Task prompt:
If a line in the records below holds the word "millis", copy it.

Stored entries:
[Start of Attachment]

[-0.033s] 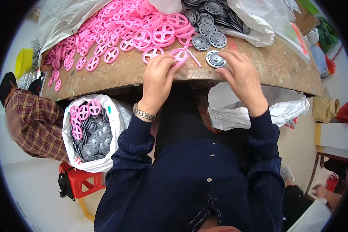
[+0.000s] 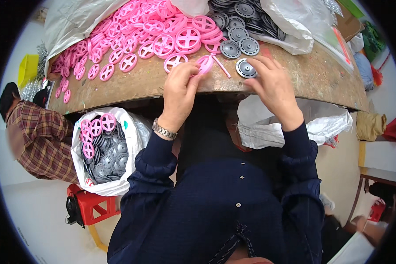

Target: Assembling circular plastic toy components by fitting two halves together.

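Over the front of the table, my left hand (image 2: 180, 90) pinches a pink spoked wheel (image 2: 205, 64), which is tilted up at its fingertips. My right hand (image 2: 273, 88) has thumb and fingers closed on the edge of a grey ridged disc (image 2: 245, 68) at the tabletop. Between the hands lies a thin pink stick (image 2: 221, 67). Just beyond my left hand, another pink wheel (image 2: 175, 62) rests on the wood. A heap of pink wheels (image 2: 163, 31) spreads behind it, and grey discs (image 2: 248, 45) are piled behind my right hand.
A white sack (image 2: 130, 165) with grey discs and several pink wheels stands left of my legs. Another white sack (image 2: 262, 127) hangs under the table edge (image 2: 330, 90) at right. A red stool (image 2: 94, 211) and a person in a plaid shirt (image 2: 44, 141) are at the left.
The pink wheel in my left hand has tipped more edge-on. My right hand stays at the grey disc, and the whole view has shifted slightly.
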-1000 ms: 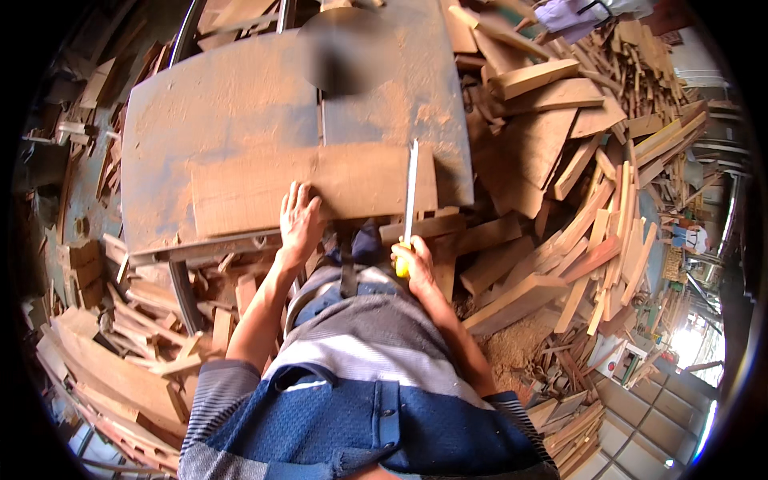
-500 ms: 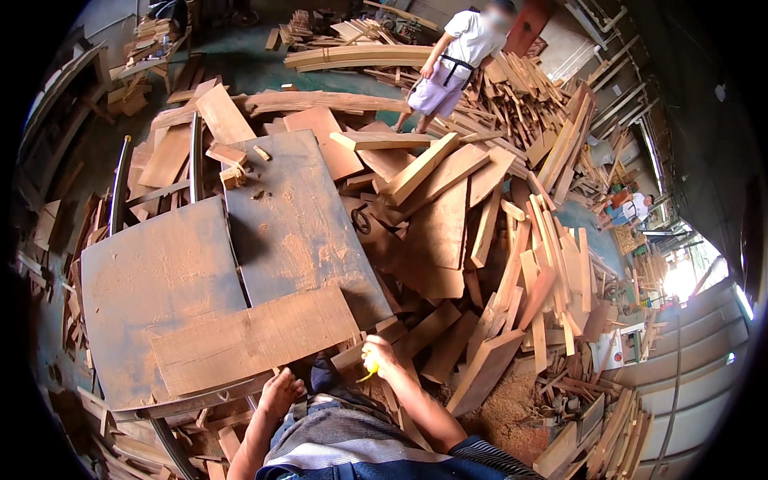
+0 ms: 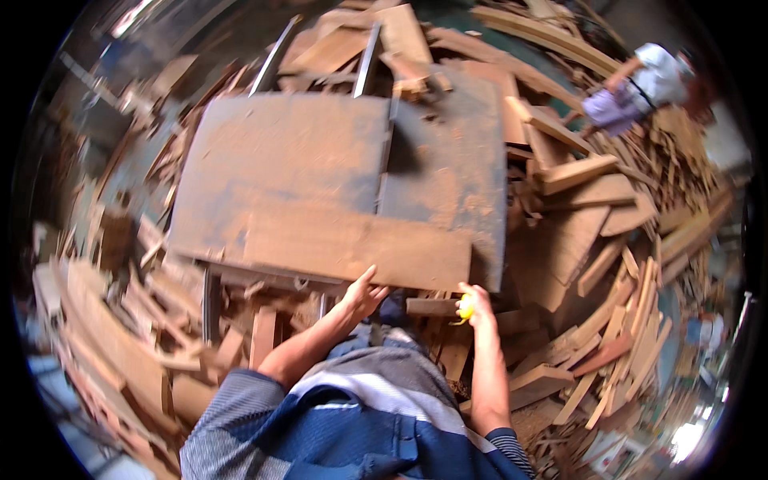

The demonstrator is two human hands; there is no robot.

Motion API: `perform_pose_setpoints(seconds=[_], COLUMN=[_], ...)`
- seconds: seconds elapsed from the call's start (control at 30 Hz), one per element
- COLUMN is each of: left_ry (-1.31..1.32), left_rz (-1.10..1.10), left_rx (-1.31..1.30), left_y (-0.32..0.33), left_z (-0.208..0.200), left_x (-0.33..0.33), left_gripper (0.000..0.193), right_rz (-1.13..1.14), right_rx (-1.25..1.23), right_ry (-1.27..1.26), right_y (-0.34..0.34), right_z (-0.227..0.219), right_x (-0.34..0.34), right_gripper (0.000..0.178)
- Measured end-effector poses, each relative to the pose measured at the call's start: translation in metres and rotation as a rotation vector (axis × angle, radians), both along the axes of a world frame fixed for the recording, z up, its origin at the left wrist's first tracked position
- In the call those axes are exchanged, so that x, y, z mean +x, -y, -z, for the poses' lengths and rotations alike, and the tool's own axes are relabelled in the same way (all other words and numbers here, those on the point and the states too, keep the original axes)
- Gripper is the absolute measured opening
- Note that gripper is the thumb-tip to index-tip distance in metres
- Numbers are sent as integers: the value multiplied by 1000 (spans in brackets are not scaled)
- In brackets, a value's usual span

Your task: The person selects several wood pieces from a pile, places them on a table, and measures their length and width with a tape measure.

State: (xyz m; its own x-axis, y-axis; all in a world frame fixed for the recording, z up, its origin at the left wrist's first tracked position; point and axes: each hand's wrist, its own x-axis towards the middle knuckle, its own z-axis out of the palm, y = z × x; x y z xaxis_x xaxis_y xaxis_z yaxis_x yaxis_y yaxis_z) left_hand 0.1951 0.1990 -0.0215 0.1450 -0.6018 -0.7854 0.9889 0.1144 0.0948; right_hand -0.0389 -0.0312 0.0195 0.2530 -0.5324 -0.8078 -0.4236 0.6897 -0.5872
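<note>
A flat wooden board (image 3: 360,246) lies along the near edge of a grey, sawdust-dusted machine table (image 3: 280,152). My left hand (image 3: 366,294) is closed at the board's near edge, its thumb over the top and its other fingers mostly hidden below. Beside the board's right end, my right hand (image 3: 480,309) is closed round a small bright yellow object (image 3: 465,307). Blur and the fingers hide what kind of object that is.
Small wood blocks (image 3: 410,86) lie at the table's far side, by two metal rails (image 3: 367,60). Heaped planks (image 3: 580,172) crowd the right, and more offcuts (image 3: 120,336) lie at the left. A person in a white shirt (image 3: 658,76) stands at the far right.
My view has swung left, so the table now sits more centrally. My left hand has come to the board's near edge, and my right hand has moved to its right end with the yellow object.
</note>
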Motion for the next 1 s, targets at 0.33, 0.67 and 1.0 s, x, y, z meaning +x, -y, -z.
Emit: perform_pose_setpoints(seconds=[0.33,0.67,1.0], left_ry=[-63,-88,169], left_rz=[-207,-312,-29], left_rx=[14,-252,-130], left_y=[-23,-50,-84], left_z=[-3,-46,-78], left_x=[-6,14,34], left_gripper=[51,40,12], right_rz=[-13,-202,-95], right_rx=[172,93,183], right_ry=[261,268,152], right_y=[-13,-51,-105], right_z=[-41,-131,-124], right_x=[-30,-15,-35], right_gripper=[19,23,27])
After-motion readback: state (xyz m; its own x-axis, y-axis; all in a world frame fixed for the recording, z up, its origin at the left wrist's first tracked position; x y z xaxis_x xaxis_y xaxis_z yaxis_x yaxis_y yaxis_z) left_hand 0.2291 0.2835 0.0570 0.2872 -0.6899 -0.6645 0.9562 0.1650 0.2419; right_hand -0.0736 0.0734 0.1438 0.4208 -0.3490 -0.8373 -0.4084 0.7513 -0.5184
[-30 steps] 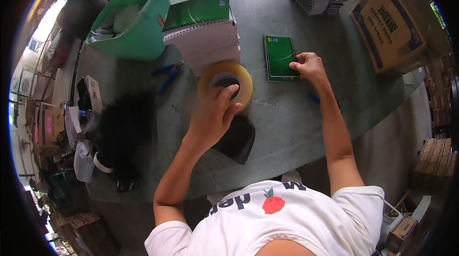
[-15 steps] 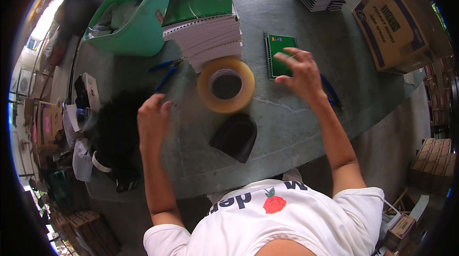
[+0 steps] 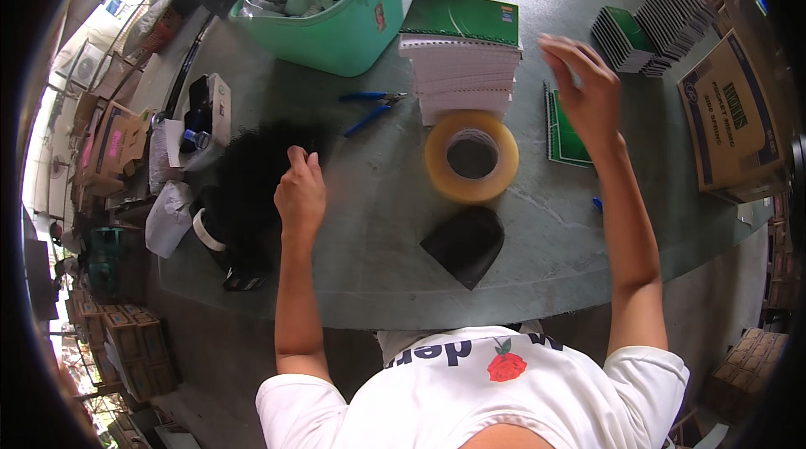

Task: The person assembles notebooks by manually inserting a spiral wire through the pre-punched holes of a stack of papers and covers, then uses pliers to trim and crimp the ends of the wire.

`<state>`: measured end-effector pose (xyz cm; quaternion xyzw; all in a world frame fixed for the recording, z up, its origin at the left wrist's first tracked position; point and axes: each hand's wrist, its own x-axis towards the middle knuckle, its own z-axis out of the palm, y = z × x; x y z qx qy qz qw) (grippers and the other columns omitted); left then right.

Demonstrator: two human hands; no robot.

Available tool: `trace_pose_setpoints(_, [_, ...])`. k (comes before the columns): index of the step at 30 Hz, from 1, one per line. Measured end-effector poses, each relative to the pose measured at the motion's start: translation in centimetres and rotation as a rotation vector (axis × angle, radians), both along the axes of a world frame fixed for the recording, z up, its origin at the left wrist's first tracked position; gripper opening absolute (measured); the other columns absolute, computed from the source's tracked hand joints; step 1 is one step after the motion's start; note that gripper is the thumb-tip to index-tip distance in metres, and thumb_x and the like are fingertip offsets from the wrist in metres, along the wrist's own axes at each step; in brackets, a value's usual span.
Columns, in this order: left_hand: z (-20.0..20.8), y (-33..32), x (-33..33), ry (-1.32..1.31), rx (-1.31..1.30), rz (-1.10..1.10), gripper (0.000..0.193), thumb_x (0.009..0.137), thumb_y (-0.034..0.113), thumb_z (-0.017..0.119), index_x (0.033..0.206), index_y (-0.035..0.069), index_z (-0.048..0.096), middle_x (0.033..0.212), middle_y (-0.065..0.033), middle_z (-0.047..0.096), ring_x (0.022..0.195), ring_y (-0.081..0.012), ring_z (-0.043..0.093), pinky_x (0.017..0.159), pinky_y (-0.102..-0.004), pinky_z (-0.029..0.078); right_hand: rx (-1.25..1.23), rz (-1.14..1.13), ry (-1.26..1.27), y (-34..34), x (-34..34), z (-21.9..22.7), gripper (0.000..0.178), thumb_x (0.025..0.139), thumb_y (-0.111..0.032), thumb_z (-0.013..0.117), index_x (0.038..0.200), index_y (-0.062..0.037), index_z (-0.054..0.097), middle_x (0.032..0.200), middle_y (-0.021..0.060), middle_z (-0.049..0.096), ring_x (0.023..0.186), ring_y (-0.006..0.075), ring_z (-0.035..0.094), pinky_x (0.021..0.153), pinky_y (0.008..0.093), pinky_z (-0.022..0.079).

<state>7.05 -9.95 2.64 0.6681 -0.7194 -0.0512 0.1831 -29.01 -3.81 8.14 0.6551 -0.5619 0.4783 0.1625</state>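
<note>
My right hand (image 3: 589,92) hovers with stretched fingers between a stack of unbound notebooks (image 3: 466,71) and a small green spiral notebook (image 3: 568,126), partly covering the latter. It holds nothing I can see. Further left, my left hand (image 3: 300,193) is closed, thumb near the bent forefinger, beside a dark, fuzzy tangled heap (image 3: 252,172). Whatever it may pinch is too small to make out. A wide roll of clear tape (image 3: 437,165) stands against the front of the stack. Closer to me lies a black curved piece (image 3: 468,246).
Blue-handled pliers (image 3: 365,116) lie left of the stack, below a green tub (image 3: 336,42) of plastic bags. Bound notebooks (image 3: 625,39) and a cardboard box (image 3: 729,122) stand at the right. A light container (image 3: 217,117) sits at the left edge.
My view has swung left, so the tabletop appears further right. My right hand has moved off the small notebook toward the stack's right edge. My left hand has drawn beside the dark heap, its fingers closing.
</note>
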Motion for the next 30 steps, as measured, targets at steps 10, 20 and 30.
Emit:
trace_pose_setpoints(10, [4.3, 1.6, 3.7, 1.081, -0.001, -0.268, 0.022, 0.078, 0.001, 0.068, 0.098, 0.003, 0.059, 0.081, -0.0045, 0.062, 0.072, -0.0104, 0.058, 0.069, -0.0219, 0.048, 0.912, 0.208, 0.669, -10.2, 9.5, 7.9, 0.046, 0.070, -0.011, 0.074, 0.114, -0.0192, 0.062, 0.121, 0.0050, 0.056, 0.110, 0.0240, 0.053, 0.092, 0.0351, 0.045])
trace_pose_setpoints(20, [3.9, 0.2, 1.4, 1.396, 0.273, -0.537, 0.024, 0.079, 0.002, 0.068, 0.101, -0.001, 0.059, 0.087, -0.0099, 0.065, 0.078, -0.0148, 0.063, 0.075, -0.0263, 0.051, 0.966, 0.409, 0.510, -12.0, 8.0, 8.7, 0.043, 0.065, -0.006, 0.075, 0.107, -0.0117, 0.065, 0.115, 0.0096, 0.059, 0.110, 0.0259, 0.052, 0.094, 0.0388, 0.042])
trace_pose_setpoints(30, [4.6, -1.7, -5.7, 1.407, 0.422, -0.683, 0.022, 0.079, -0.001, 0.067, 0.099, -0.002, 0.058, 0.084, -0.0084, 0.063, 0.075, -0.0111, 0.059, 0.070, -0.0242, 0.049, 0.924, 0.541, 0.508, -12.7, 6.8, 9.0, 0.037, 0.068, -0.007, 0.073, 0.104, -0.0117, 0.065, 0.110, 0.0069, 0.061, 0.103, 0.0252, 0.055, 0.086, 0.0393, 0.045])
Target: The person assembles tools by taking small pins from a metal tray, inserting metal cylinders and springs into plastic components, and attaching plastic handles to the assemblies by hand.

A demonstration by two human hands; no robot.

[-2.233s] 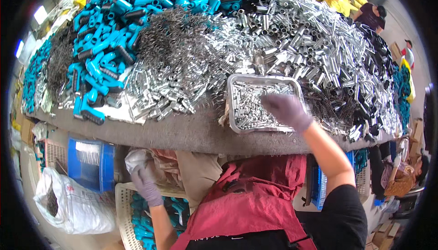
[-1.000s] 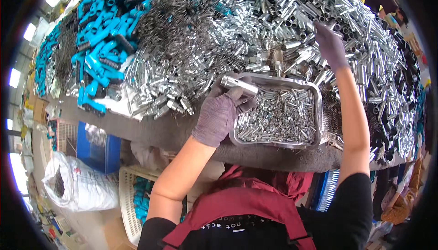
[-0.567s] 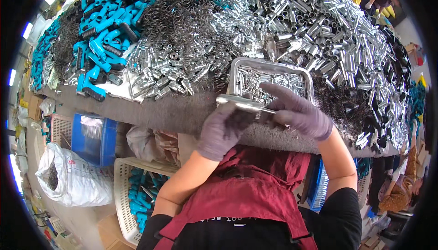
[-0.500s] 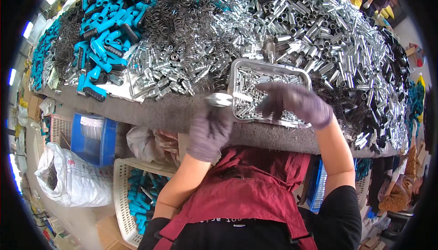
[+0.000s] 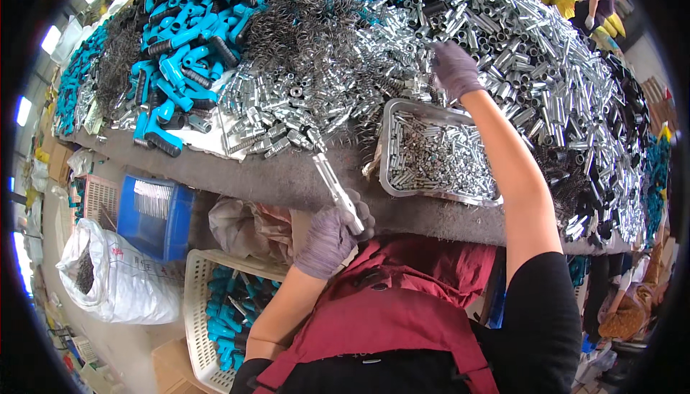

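Observation:
My left hand (image 5: pixel 332 239), in a grey glove, is closed round the lower end of a slim silver metal tube (image 5: pixel 332 184) with slots along its side. The tube slants up and to the left, just in front of the bench edge. My right hand (image 5: pixel 456 70), gloved too, reaches far over the bench at the heap of small silver metal fittings (image 5: pixel 392 42). Its fingers are bent and partly smeared, so what lies between them is hidden. Below my right forearm stands a clear plastic tray (image 5: pixel 389 167) full of small metal pins.
Teal handles (image 5: pixel 172 70) with black grips are heaped at the left, beside dark coil springs (image 5: pixel 305 24). Silver tubes (image 5: pixel 532 70) fill the right side. Under the bench stand a cream crate (image 5: pixel 194 308), a blue bin (image 5: pixel 151 218) and a white sack (image 5: pixel 122 286).
My right hand has moved from above the tray up to the far heap of fittings. My left hand has lowered slightly, and the metal tube in it now points up and left.

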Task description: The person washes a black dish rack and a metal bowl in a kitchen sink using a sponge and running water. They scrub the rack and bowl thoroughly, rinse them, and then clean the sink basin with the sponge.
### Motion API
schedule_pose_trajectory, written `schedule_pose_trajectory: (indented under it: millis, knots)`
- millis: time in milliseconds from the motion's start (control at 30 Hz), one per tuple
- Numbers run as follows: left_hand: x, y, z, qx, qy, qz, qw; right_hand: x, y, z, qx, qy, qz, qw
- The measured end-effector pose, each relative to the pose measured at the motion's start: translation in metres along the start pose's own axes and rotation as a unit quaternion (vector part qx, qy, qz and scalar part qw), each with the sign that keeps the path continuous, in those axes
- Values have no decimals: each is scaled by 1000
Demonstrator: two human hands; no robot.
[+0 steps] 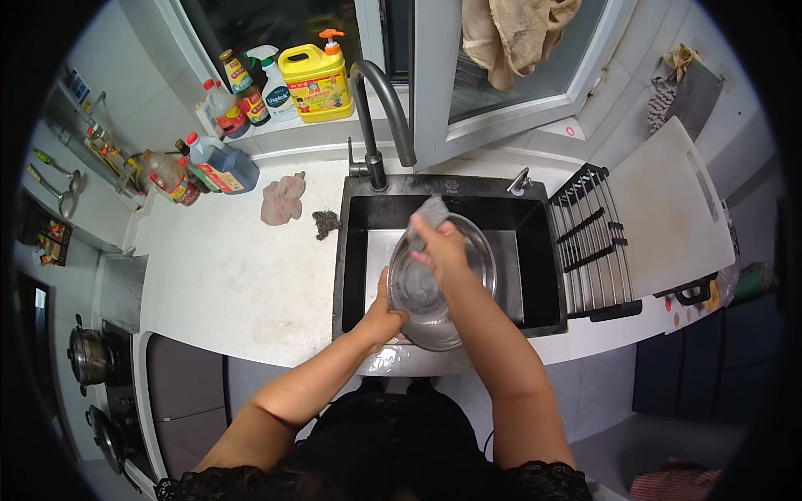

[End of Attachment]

Answer to this exercise:
schedule_pose_trajectory, written `schedule_pose_trajectory: (indented under it: millis, knots)`
- millis: time in milliseconds from the motion's start (control at 30 Hz), one per tuple

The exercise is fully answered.